# Zaino and 3M Expel Clear Bra?



## chrisinvermont (May 13, 2006)

Okay, my 330xi is off the boat and should be here shortly. Once it arrives I plan on installing the 3M Expel clear bra on it. I am also thinking of changing my wax process from Mother's to Zaino. I know that with the 3M you can wax over it, and with the Mother's Carnuba wax I know it will cover the bra. My question is since Zaino is a synthetic that bonds with the paint, can it be used over the bra or will it not bond? Also will it damage the bra in anyway?

TIA,
Chris


----------



## picus (Jun 2, 2006)

Yes, it will work over the clear bra, and no it will not harm it in any way. One tip; tape off the edge of the bra before applying Zaino, if you get any lodged in the area where the bra starts it can be a pain to remove.

Cheers.


----------



## Socalz71 (Feb 27, 2006)

You will love Zaino.

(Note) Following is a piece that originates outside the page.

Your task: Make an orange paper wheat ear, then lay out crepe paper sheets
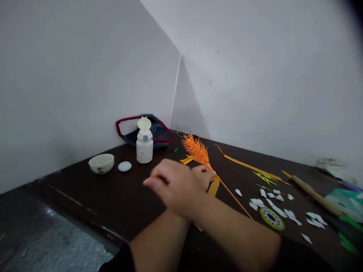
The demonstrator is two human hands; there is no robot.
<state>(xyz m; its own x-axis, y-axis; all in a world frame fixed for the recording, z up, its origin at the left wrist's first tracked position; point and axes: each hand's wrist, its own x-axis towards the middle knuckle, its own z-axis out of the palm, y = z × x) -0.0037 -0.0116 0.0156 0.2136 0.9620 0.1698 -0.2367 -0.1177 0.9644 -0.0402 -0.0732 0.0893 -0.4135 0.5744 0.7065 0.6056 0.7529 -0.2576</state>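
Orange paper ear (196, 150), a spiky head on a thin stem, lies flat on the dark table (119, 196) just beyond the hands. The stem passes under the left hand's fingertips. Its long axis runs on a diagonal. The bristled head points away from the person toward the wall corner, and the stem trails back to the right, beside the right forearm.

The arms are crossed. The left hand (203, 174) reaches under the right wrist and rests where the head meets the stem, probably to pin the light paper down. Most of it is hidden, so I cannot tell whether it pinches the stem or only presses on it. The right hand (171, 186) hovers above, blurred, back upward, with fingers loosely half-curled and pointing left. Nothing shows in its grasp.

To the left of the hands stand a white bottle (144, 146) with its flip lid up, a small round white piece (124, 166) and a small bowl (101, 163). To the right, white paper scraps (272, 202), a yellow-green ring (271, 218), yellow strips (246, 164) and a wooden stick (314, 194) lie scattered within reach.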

I had venturesheild installed and put my second layer of Z5 over the weekend and will put the final layer of Z2 maybe this week. Picus makes a good suggestion but Zaino is clear and will not leave any white lines or makes on the seam. Picus's suggestion is good when you clay becuase if it gets in the seams, its a pain to remove. Just prep and apply on the bra like it was paint, stand back and be amazed. You won't go back to any other wax or polish.


----------



## jetstream23 (Mar 9, 2004)

I've used Klasse All-in-One and Klasse Sealant Glaze over my 3M Clear Bra with no problems whatsoever. You should be fine. Good luck!


----------



## TOGWT (May 26, 2004)

Maintenance and Care- polish the paint and the clear plastics separately, tape the edges with masking tape. It has a clear coat so it can be cared for like a clear coated paint; use Zaino or Klasse as they will dry ‘clear’ use Plexus® Plastic Cleaner, Protectant and Polish for maintenance and to remove any finger marks / smudges (avoid the use of abrasives)


----------



## laidback (Jul 8, 2006)

word of caution dont use p21s wax or spray on the clear bra for some reason they tend to turn brown (i got the tip from premier)


----------